I’m working every day on my next book too, a mix of prose and poetry. I’ve had an incredible offer from a brilliant press and editorial team, but that’s staying under wraps until next year.

2024’s going to be another big one for The Broken Spine. We’ve got three single-author chapbooks lined up, plus a selected works celebrating twenty-five years of writing from a seriously good poet, which will be out just before Christmas. We’re also opening for submissions for our next collective anthology early next year.

On top of all that, I’m hoping to take Noir, my one-man show, back out live again, maybe even with some musical accompaniment this time. We’ve got a few other live events in the pipeline too.
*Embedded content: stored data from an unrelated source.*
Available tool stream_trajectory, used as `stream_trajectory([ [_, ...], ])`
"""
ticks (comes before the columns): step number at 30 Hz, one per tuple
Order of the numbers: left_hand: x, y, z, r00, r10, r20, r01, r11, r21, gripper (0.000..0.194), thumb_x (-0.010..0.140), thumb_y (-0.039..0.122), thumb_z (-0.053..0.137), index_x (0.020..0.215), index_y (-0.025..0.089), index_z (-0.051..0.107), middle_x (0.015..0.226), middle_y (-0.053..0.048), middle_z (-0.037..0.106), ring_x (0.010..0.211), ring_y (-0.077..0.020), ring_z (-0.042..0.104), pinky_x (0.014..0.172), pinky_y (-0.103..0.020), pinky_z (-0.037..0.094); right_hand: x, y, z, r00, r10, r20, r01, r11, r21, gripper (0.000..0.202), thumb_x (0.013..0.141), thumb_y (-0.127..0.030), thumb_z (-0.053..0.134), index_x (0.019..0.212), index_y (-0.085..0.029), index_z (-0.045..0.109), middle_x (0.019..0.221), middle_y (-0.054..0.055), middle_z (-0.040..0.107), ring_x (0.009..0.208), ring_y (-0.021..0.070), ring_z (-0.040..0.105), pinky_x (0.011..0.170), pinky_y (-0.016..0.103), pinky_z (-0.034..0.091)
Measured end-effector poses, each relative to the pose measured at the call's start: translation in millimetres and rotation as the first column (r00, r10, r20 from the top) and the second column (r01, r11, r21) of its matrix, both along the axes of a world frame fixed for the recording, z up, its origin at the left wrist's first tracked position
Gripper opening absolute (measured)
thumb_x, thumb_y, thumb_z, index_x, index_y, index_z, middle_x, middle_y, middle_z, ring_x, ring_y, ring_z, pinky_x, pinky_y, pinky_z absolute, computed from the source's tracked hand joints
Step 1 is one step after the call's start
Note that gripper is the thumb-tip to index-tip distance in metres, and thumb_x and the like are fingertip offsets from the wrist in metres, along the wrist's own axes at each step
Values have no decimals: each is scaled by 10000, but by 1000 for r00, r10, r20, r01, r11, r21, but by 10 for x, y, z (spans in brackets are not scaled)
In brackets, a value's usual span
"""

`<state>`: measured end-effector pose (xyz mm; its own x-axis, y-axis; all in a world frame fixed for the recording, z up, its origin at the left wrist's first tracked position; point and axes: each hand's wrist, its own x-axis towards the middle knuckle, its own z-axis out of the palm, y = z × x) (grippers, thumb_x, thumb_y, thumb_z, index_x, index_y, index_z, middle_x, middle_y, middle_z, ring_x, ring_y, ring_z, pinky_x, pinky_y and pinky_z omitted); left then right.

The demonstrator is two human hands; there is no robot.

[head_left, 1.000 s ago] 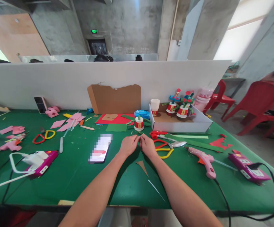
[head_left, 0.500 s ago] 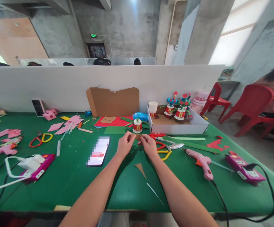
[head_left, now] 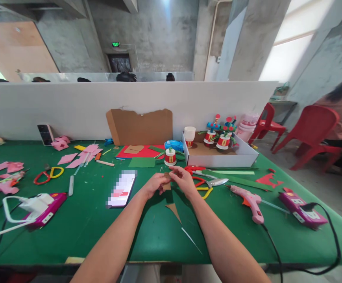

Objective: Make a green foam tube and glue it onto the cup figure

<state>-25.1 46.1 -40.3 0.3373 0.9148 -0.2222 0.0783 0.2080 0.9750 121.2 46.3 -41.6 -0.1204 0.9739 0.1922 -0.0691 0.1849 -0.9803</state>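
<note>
A small piece of brown cardboard (head_left: 167,186) is pinched in my left hand (head_left: 155,184), its lower end pointing down toward me. My right hand (head_left: 182,179) has its fingers closed at the upper end of the same piece. Just beyond my hands stands a paper cup figure (head_left: 170,157) with a red band and striped green arms. Below my hands a pointed cardboard scrap (head_left: 174,212) and a thin white strip (head_left: 191,239) lie on the green table (head_left: 156,239). Scissors (head_left: 215,182) rest right of my right hand.
To the right lie a pink glue gun (head_left: 255,204) and a purple power strip (head_left: 302,210) with cables. A white box (head_left: 222,160) holds cups and finished figures. On the left are a phone (head_left: 122,190), pink paper scraps (head_left: 85,155) and another power strip (head_left: 48,210).
The cardboard piece has turned from lying across between my fingers to pointing downward. My left hand has moved slightly lower, and my right hand has shifted its grip to the top.
</note>
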Motion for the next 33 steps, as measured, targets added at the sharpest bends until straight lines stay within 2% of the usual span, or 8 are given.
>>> stream_trajectory([
  [4, 12, -18, 2, 999, -26, -38, 26, 1000, 5, 333, 669, 475, 592, 649, 150, 519, 452, 46, 460, 352, -75, 430, 341, -194, 283, -8, 16, -44, 997, 6, 76, -5, 1000, -12, 174, 657, -354, 658, 712, -192, 627, 611, -22, 624, 577, 131, 584, 594, 259, 488],
  [7, -6, 5, 0, 997, -18, 76, 15, 999, 39, 421, 762, 547, 437, 663, 145, 518, 489, 5, 514, 376, -85, 456, 389, -217, 346, -7, 24, -46, 996, -56, -73, 47, 991, -122, 254, 619, -404, 699, 700, -194, 581, 558, -28, 608, 545, 141, 601, 573, 268, 505],
  [10, -2, 12, 10, 991, -7, 132, -9, 992, 127, 310, 731, 450, 524, 797, 148, 523, 599, 9, 561, 434, -88, 498, 451, -224, 398, -5, 21, -31, 965, -125, -232, 66, 967, -245, 343, 552, -417, 756, 698, -197, 537, 584, -12, 638, 583, 163, 639, 588, 283, 526],
  [14, 45, -10, 24, 999, 3, -51, 13, 955, 297, 327, 719, 378, 585, 951, 156, 522, 600, 47, 527, 440, -80, 466, 459, -215, 384, -41, -2, -45, 944, -166, -285, 78, 952, -294, 363, 497, -391, 793, 668, -186, 547, 556, -33, 617, 523, 127, 603, 553, 256, 515],
  [18, 46, 16, -28, 961, 193, -198, -96, 906, 413, 287, 805, 415, 454, 655, 172, 480, 478, 49, 435, 439, -95, 442, 479, -227, 381, -81, -24, -66, 967, -68, -247, -6, 958, -288, 323, 505, -388, 790, 635, -162, 599, 537, -45, 584, 462, 81, 539, 515, 228, 496],
  [21, 4, 63, -92, 938, 268, -220, -137, 870, 473, 288, 805, 399, 440, 610, 187, 436, 501, 46, 439, 450, -99, 439, 483, -228, 384, -74, -20, -64, 975, -29, -221, -37, 957, -288, 315, 526, -403, 780, 646, -156, 626, 572, -23, 611, 467, 80, 547, 509, 227, 501],
  [28, -1, 55, -94, 867, 334, -368, -27, 771, 636, 228, 815, 342, 425, 657, 184, 467, 587, 40, 470, 544, -97, 424, 544, -212, 357, -61, 11, -90, 982, -20, -185, -35, 958, -286, 330, 539, -439, 765, 623, -158, 614, 539, -16, 604, 435, 78, 535, 457, 217, 489],
  [33, 21, 21, -47, 843, 319, -433, 31, 775, 631, 215, 816, 317, 417, 662, 178, 472, 591, 51, 450, 560, -94, 396, 563, -208, 334, -70, -3, -86, 989, -15, -149, -26, 963, -268, 305, 573, -432, 738, 627, -164, 601, 533, -19, 602, 432, 83, 530, 447, 218, 489],
])
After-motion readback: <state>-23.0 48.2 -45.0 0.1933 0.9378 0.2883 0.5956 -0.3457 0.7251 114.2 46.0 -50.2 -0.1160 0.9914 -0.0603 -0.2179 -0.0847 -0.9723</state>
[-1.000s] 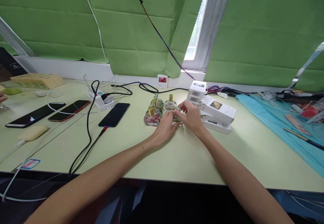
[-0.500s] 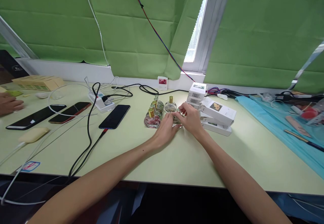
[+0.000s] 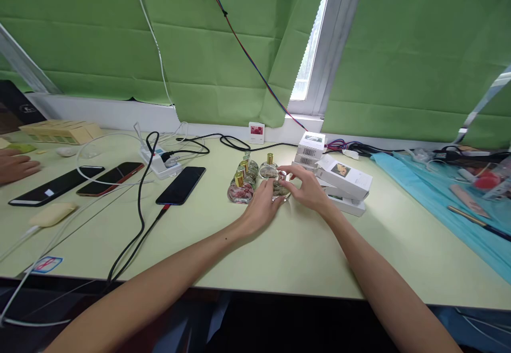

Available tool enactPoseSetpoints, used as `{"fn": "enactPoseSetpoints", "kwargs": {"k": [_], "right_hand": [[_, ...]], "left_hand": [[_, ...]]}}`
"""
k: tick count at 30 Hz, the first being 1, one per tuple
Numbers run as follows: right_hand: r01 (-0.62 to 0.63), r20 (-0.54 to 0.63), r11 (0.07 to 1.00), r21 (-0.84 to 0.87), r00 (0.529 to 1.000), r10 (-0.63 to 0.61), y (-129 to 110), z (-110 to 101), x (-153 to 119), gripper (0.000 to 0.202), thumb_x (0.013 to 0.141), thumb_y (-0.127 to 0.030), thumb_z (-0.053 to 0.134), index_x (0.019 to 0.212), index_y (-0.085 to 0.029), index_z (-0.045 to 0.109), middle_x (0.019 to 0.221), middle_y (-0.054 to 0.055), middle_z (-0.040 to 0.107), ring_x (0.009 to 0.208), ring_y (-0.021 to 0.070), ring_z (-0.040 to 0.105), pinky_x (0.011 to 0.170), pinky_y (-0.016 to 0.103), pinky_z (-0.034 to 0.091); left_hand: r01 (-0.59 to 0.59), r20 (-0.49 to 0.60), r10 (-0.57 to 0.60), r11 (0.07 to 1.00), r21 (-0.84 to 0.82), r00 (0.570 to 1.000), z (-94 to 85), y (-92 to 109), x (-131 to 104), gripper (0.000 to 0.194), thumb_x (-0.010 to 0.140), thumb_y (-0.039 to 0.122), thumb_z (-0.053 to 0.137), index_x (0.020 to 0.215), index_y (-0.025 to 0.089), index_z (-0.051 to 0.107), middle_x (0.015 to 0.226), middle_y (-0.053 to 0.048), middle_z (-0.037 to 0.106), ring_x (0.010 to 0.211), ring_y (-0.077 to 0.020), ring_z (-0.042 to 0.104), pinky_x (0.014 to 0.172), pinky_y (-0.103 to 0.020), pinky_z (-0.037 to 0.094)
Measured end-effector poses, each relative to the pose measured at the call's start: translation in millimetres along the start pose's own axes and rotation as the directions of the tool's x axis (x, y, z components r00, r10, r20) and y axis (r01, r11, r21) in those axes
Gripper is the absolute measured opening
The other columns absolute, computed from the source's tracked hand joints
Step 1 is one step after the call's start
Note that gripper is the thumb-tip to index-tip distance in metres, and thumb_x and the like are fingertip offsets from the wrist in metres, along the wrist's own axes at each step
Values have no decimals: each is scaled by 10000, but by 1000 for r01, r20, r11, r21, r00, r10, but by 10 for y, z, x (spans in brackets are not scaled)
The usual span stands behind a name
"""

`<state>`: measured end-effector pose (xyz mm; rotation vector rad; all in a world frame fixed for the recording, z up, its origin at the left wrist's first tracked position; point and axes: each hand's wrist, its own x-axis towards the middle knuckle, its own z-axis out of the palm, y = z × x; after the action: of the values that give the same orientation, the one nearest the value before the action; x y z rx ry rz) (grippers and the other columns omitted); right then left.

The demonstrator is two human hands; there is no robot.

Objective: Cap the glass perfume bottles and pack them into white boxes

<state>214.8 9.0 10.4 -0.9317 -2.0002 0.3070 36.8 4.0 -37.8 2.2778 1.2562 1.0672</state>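
Note:
A clear round glass bottle (image 3: pixel 281 189) stands at the middle of the table between my hands. My left hand (image 3: pixel 262 204) is closed around its left side. My right hand (image 3: pixel 306 187) touches its top and right side with curved fingers; whether it grips the cap cannot be made out. Just behind stands another round bottle (image 3: pixel 269 170) with a gold cap. To the left is a row of several gold-capped bottles, the front one (image 3: pixel 240 190) with pinkish contents. White boxes (image 3: pixel 346 176) with flower pictures lie stacked right of my right hand.
A black phone (image 3: pixel 181 185), a power strip (image 3: pixel 158 162) and cables lie at the left, beyond them a person's hand (image 3: pixel 18 165). Blue plastic sheeting (image 3: pixel 431 193) covers the right side. A small white box (image 3: pixel 256 132) stands at the back.
My right hand has shifted slightly right and its fingers have spread from a pinch over the bottle. The bottle shows more between my hands. My left hand has barely moved.

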Motion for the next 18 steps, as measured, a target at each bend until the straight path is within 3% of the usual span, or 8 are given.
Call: {"fn": "enactPoseSetpoints", "kwargs": {"k": [11, 18], "right_hand": [[-23, -4, 998, 64, 1000, 24, 91, 34, 10, 235, 904, -225, 635, 1123, -230, 720, 979, 52, 735, 846, 193, 642, 779, 339, 525], [-5, 4, 1000, 5, 1000, 5, 100, 58, 16, 225, 914, -210, 612, 1123, -223, 695, 918, 44, 703, 864, 201, 624, 779, 337, 506]], "left_hand": [[43, 20, -44, 999, 10, 999, -17, 24, 10, 268, 932, 306, 628, 1164, 202, 542, 1216, -135, 638, 1150, -312, 618, 914, -452, 532], [37, 3, -37, 999, 14, 999, -11, 3, 17, 273, 921, 291, 652, 1158, 202, 552, 1167, -127, 649, 1117, -309, 624, 911, -458, 532]]}}
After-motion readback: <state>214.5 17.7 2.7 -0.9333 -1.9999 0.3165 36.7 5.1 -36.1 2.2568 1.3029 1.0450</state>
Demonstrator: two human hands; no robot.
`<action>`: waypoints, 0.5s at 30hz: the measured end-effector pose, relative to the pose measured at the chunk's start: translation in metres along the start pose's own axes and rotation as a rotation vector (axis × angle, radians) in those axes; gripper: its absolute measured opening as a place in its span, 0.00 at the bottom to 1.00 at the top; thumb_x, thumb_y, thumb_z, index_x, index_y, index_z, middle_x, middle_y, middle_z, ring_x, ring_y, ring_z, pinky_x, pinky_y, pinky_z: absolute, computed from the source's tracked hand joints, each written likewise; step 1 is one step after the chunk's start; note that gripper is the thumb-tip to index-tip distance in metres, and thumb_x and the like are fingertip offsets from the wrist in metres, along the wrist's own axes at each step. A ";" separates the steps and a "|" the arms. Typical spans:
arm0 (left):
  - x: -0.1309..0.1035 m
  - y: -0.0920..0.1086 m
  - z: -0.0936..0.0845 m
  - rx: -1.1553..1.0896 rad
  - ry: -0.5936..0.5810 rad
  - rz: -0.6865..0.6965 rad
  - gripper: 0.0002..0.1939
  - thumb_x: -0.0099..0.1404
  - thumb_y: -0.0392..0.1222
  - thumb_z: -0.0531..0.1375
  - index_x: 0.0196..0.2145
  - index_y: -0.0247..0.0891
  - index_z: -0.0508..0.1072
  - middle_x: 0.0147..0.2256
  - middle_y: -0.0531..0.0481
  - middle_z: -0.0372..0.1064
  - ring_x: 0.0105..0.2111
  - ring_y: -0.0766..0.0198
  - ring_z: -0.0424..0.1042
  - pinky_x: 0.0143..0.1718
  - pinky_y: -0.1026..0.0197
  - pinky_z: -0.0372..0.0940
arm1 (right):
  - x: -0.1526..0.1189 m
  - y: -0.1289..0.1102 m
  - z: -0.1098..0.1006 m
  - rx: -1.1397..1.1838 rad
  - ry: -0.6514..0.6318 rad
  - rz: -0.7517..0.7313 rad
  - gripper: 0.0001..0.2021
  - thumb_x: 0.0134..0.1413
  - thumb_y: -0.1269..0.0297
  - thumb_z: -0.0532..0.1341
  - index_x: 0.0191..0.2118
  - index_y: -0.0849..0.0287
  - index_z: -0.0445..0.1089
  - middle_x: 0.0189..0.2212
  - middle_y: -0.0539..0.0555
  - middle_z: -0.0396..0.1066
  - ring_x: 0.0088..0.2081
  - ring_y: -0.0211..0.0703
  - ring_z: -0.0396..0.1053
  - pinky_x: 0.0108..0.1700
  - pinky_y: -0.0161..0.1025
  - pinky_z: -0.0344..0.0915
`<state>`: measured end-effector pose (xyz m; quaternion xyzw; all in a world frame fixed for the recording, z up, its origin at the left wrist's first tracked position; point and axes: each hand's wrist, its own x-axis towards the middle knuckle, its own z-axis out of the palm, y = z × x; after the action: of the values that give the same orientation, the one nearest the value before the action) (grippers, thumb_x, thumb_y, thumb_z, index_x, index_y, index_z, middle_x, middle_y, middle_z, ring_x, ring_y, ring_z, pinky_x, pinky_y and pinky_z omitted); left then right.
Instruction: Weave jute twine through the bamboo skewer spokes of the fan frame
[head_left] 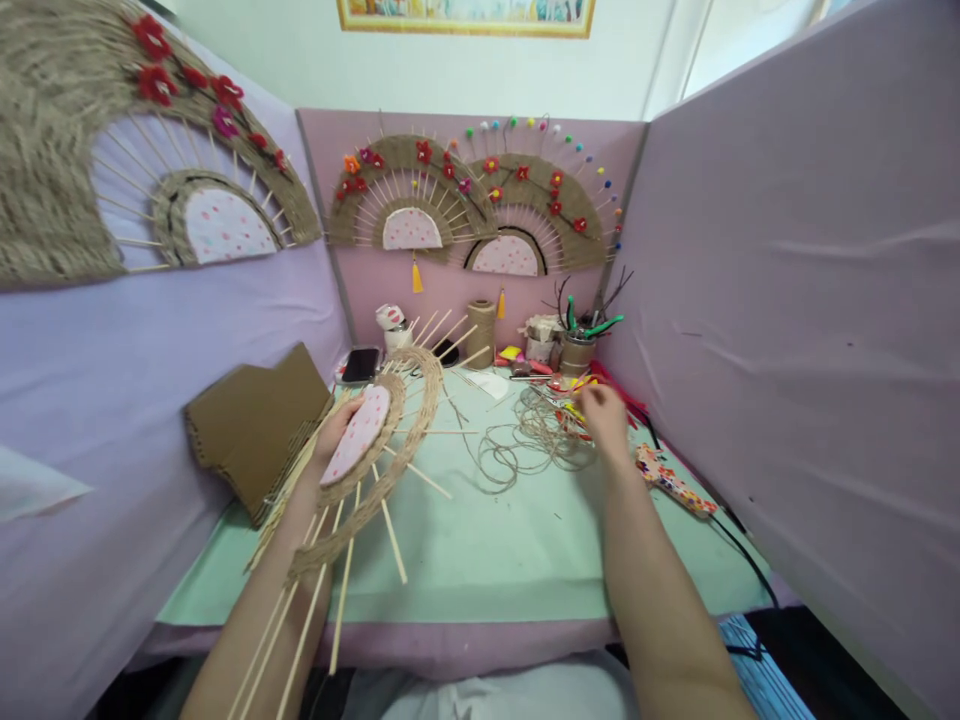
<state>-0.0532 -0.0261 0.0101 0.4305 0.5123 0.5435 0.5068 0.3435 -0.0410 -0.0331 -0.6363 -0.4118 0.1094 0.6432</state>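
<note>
On the left, my left hand [337, 428] grips a half-round fan frame of wooden sticks and woven twine [429, 400] by its pink dotted centre panel [360, 436]. The frame is tilted, and its sticks fan out on both sides of the twine band. Part of that hand is hidden behind the panel. My right hand [604, 412] is raised at the right edge of a loose tangle of thin twine [544, 432]. Its fingers are pinched together; what they hold, if anything, is too small to make out. Scissors [551, 397] lie near this hand.
Cardboard [251, 430] leans at the left. Along the back stand a phone [361, 365], a twine spool [481, 333] and a tool can [577, 352]. A patterned glue gun [673, 482] with a black cable lies right. Finished fans [416, 150] hang on the panels.
</note>
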 end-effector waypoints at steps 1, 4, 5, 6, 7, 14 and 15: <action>0.000 -0.001 0.001 -0.010 -0.006 0.002 0.18 0.53 0.45 0.58 0.40 0.33 0.74 0.33 0.48 0.75 0.35 0.57 0.73 0.34 0.61 0.68 | -0.008 -0.002 0.008 -0.043 -0.065 -0.011 0.09 0.44 0.59 0.59 0.26 0.59 0.65 0.24 0.54 0.68 0.31 0.43 0.66 0.39 0.43 0.63; 0.003 -0.007 0.002 -0.024 -0.049 0.007 0.16 0.51 0.42 0.61 0.38 0.34 0.74 0.35 0.47 0.75 0.37 0.56 0.73 0.35 0.61 0.68 | -0.031 -0.016 0.030 -0.193 -0.174 -0.176 0.07 0.45 0.61 0.60 0.28 0.59 0.69 0.32 0.58 0.70 0.40 0.47 0.65 0.47 0.47 0.59; 0.003 -0.009 0.004 -0.027 -0.066 0.011 0.16 0.50 0.41 0.62 0.38 0.34 0.74 0.36 0.47 0.75 0.39 0.55 0.72 0.36 0.61 0.68 | -0.038 -0.023 0.036 -0.132 -0.203 -0.222 0.09 0.47 0.60 0.59 0.31 0.59 0.70 0.36 0.58 0.70 0.42 0.48 0.65 0.47 0.47 0.59; 0.004 -0.010 0.006 -0.027 -0.080 0.022 0.16 0.49 0.40 0.62 0.37 0.33 0.74 0.38 0.46 0.75 0.40 0.55 0.72 0.37 0.61 0.67 | -0.044 -0.029 0.040 -0.031 -0.276 -0.231 0.11 0.49 0.58 0.58 0.33 0.59 0.70 0.37 0.58 0.70 0.41 0.47 0.65 0.46 0.46 0.60; 0.003 -0.012 0.009 -0.023 -0.085 0.037 0.16 0.48 0.40 0.63 0.36 0.33 0.74 0.39 0.45 0.74 0.42 0.55 0.71 0.39 0.61 0.66 | -0.050 -0.035 0.045 0.093 -0.394 -0.205 0.12 0.50 0.56 0.57 0.36 0.58 0.70 0.38 0.57 0.70 0.41 0.46 0.66 0.45 0.45 0.61; -0.013 -0.019 0.035 0.075 -0.205 0.074 0.15 0.51 0.43 0.61 0.37 0.36 0.74 0.41 0.48 0.73 0.44 0.57 0.69 0.42 0.61 0.64 | -0.076 -0.046 0.062 0.584 -0.964 0.058 0.20 0.46 0.50 0.61 0.44 0.53 0.67 0.38 0.52 0.71 0.37 0.41 0.67 0.38 0.38 0.62; -0.014 -0.020 0.037 0.074 -0.223 0.067 0.15 0.52 0.43 0.61 0.38 0.36 0.74 0.41 0.49 0.73 0.43 0.58 0.70 0.40 0.62 0.65 | -0.077 -0.044 0.063 0.609 -0.984 0.104 0.19 0.44 0.49 0.62 0.41 0.54 0.68 0.33 0.51 0.71 0.32 0.40 0.66 0.34 0.37 0.61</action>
<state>-0.0129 -0.0362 -0.0052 0.5236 0.4575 0.4897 0.5260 0.2360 -0.0536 -0.0323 -0.3164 -0.5805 0.5373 0.5237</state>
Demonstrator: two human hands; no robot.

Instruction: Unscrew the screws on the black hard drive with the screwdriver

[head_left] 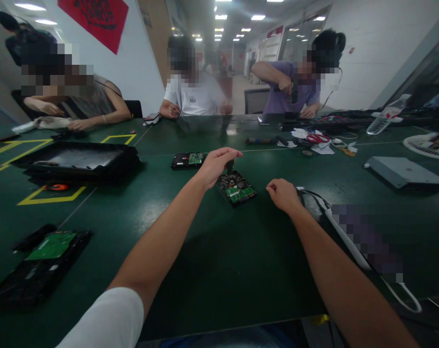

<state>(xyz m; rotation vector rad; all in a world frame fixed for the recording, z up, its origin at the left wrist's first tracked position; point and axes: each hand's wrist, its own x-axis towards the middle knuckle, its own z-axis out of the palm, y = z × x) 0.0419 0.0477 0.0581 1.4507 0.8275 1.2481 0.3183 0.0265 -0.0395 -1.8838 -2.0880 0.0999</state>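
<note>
A hard drive (237,188) with a green circuit board lies on the green table in front of me. Over it, my left hand (219,166) is closed around a screwdriver (230,166), which points down at the drive; its tip is hard to see. To the right of the drive, my right hand (283,194) is near the tabletop, its fingers curled and the fingertips pressed together. Whatever may be between them is too small to make out. Another hard drive (187,160) lies just beyond my left wrist.
At left are a black tray (78,162) and a drive assembly with a green board (54,245). A white power strip (346,237) lies by my right forearm. Farther right are a grey metal box (406,171), a plastic bottle (388,116) and scraps (323,147). Several people sit opposite.
</note>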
And I’m putting together a writing course, aimed at helping writers take what they’re doing and sharpen it into something that really lands.

AI: How would you summarise the impact of poetry on your life and what it means to you personally and professionally?

AP: Without poetry, I wouldn’t be the man I am today. It’s that simple. I owe so much to it, and to the people who kept me going when I needed it most. The poetry community held me up, and now it feels right to try and give something back. Poetry connects people. It’s not about grand gestures; it’s about the quiet way it says, you’re not alone. It heals, it inspires, it sticks around when other things don’t. That’s what I’m trying to honour when I write. Not just the art form itself, but the community that gave me a way through some of the hardest moments in my life.